◆ **Task goal**
The required result is a line count: how many lines in this data hold the word "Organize". Give only that.

========================

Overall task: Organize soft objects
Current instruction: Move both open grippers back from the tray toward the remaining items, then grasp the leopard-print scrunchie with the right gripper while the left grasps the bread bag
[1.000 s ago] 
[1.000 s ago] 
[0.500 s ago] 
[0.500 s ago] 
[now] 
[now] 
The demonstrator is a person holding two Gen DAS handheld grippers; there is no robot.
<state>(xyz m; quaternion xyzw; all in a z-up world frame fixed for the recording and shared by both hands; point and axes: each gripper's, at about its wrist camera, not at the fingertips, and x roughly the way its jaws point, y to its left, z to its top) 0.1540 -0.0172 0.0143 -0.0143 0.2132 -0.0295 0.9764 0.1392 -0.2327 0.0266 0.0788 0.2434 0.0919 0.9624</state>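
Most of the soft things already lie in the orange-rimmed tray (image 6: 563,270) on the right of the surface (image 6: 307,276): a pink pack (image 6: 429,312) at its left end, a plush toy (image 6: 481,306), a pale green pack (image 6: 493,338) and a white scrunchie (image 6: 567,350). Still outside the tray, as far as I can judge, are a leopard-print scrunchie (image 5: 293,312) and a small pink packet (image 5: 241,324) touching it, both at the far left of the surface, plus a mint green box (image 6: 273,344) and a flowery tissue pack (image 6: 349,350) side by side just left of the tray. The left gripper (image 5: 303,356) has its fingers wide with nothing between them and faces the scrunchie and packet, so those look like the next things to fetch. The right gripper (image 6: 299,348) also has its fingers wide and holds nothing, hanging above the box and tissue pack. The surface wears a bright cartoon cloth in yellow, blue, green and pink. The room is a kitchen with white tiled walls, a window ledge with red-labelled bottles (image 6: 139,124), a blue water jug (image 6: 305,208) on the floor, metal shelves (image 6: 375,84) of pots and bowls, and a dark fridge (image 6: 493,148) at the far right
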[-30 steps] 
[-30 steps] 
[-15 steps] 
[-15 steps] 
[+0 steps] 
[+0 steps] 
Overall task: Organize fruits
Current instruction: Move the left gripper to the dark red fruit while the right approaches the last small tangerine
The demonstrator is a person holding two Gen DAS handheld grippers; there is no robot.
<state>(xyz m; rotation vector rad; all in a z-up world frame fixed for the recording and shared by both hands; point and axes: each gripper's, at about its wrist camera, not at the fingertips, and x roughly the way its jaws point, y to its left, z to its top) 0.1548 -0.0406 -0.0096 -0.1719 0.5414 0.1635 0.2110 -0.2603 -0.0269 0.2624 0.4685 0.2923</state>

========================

◆ **Result of the task**
2